International Trade
US-EC Farm Confrontation

At a Brussels lunchtime meeting with the European Centre for Advanced Research in Economics (ECARE), Université Libre de Bruxelles, on 24 June, Kym Anderson presented results of recent research on the agricultural policy confrontation between the US and the European Community. Anderson is Professor of Economics and Director of the Centre for International Economic Studies, University of Adelaide, and a Research Fellow in CEPR's International Trade programme. His remarks drew on his CEPR Discussion Paper No. 849, `US-EC Farm Confrontation: An Outsider's View' . The meeting was part of CEPR's research programme on `Market Integration, Regionalism and the Global Economy', supported by the Ford Foundation. The views expressed by Professor Anderson were his own, however, not those of the Ford Foundation nor of CEPR.

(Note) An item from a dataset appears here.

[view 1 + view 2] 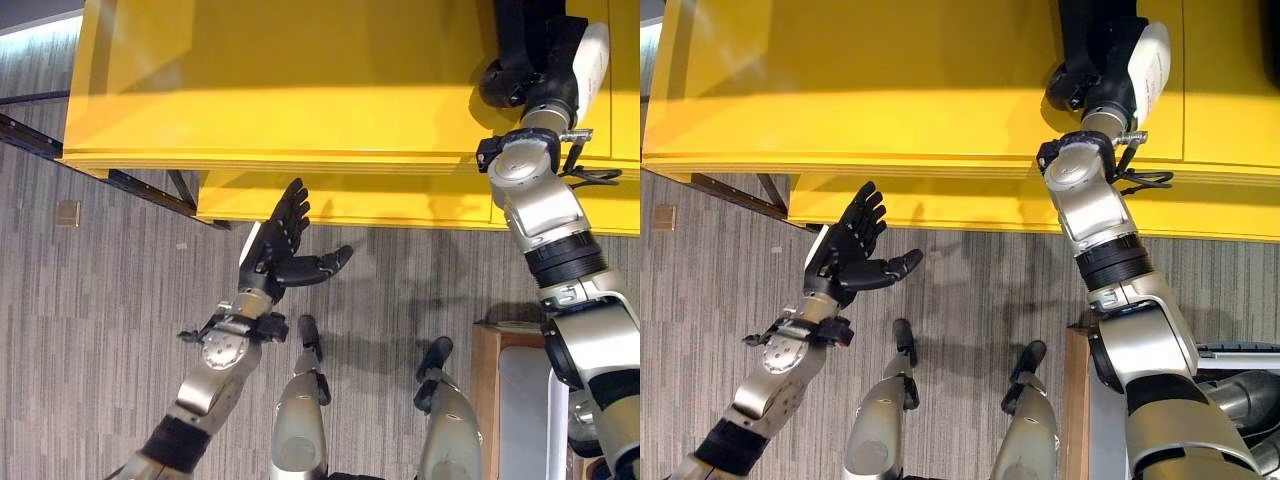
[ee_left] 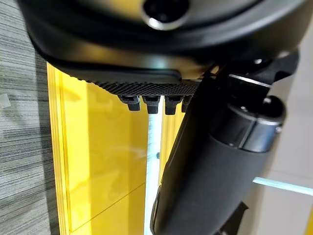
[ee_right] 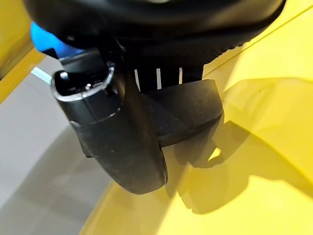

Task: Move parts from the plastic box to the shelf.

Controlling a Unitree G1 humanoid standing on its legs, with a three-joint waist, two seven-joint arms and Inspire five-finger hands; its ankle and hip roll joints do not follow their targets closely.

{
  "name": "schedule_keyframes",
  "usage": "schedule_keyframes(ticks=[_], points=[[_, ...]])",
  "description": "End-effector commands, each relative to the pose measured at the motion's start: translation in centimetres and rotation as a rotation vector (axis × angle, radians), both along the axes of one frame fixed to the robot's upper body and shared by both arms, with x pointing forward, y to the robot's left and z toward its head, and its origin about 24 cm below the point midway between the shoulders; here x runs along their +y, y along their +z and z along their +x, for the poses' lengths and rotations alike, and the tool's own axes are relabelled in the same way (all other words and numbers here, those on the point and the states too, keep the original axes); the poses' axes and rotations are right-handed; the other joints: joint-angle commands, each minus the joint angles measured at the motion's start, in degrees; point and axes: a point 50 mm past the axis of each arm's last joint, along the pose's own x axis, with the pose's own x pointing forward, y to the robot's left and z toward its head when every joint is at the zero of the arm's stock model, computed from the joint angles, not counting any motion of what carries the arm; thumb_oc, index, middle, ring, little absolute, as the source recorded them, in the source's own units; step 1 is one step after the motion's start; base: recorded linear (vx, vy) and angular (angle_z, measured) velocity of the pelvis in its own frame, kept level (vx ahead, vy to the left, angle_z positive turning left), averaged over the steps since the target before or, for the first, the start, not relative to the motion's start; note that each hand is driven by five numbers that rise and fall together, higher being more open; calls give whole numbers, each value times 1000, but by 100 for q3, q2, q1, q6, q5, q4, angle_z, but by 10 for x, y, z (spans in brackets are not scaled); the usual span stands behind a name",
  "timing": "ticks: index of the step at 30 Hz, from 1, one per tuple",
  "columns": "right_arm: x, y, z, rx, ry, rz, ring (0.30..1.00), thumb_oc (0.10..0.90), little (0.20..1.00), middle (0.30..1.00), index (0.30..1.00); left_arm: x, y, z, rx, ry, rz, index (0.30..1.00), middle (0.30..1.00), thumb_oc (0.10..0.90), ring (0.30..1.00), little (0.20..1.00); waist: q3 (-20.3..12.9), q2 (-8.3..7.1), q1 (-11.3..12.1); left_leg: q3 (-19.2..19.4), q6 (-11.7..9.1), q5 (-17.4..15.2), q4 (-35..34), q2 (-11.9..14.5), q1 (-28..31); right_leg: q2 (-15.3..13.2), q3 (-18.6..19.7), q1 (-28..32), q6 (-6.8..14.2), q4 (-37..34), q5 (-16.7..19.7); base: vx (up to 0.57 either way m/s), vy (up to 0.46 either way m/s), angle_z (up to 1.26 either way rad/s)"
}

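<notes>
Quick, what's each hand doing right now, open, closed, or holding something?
Left hand: open, fingers straight, holding nothing, in front of the yellow shelf.
Right hand: shut on a dark flat part, over the shelf top.

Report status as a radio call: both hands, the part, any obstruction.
Right hand shut on a dark part, over the yellow shelf. Left hand open, empty, held above the floor before the shelf edge. Nothing seen obstructing.

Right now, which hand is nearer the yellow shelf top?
Right. The right hand is over the yellow shelf, gripping a dark part; the left hand hangs open over the floor.
</notes>
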Motion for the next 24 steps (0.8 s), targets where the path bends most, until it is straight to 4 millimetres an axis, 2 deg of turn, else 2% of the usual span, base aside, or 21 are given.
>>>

Anderson first reviewed the better-known wasteful effects of the current agricultural export subsidy war on the US and EC economies: consumers pay unnecessarily high prices for food; governments make large budgetary outlays to farmers; these are inefficient in redistributing income because larger, richer farmers capture most of the benefits, and the transfer process entails large administration costs and sometimes corruption. The confrontation also imposes substantial direct costs on other traditional exporters of agricultural goods by reducing the average levels and increasing the variability of world food prices. Subsidies to agricultural exports also reduce the competitiveness of US and EC non-agricultural producers by keeping resources within agriculture which would be better employed in other sectors. Those producers also tend to face higher retaliatory trade barriers so long as farm subsidies remain in place. The emphasis on production is also damaging the US and EC rural environment, since increased output in turn requires greater use of pollution-generating inputs. These subsidies are damaging development prospects in traditional exporting countries such as Argentina, Australia and Thailand and in many other poorer countries. And the continued US-EC confrontation is delaying the conclusion of the Uruguay Round and keeping the world economy in a deeper and longer recession than is necessary.

Anderson nevertheless dismissed the case for taking agriculture off the Uruguay Round agenda to help secure a speedy conclusion: this would be unacceptable to the Cairns Group and probably to the US, and not in the Community's interest. Reform of the CAP is now inevitable on account of its ever-rising budgetary costs and the Community's ever-closer ties with the Central and East European countries (CEECs). By accepting the Blair House accord as a basis for the agricultural component of a Uruguay Round agreement, the Community stands to gain since it would secure reductions in barriers to its non-agricultural exports to its GATT partners. It would also have to undertake less adjustment, since cuts in farm protection abroad would raise the international food prices towards which EC prices would have to move.

All European countries have interventionist farm policies. EFTA members currently provide substantially greater support than the EC(12), while even the most advanced of the CEECs provide substantially less. EFTA members' integration into the Community may raise CAP prices slightly, but ignoring the CEECs' membership bids into the next century will only increase their demands for free trade in EC agriculture. The Community is therefore likely to continue granting them limited preferential market access, even though this is probably less efficient than direct aid. Anderson suggested in conclusion that the other GATT contracting parties are likely to accept the Blair House accord, which involves only modest reform, as the basis for the agricultural component of the Uruguay Round. The remaining challenge is to resolve differences in other sectors early enough to ensure that a Uruguay Round agreement reaches the US Congress before the `fast-track' legislation expires in mid-December.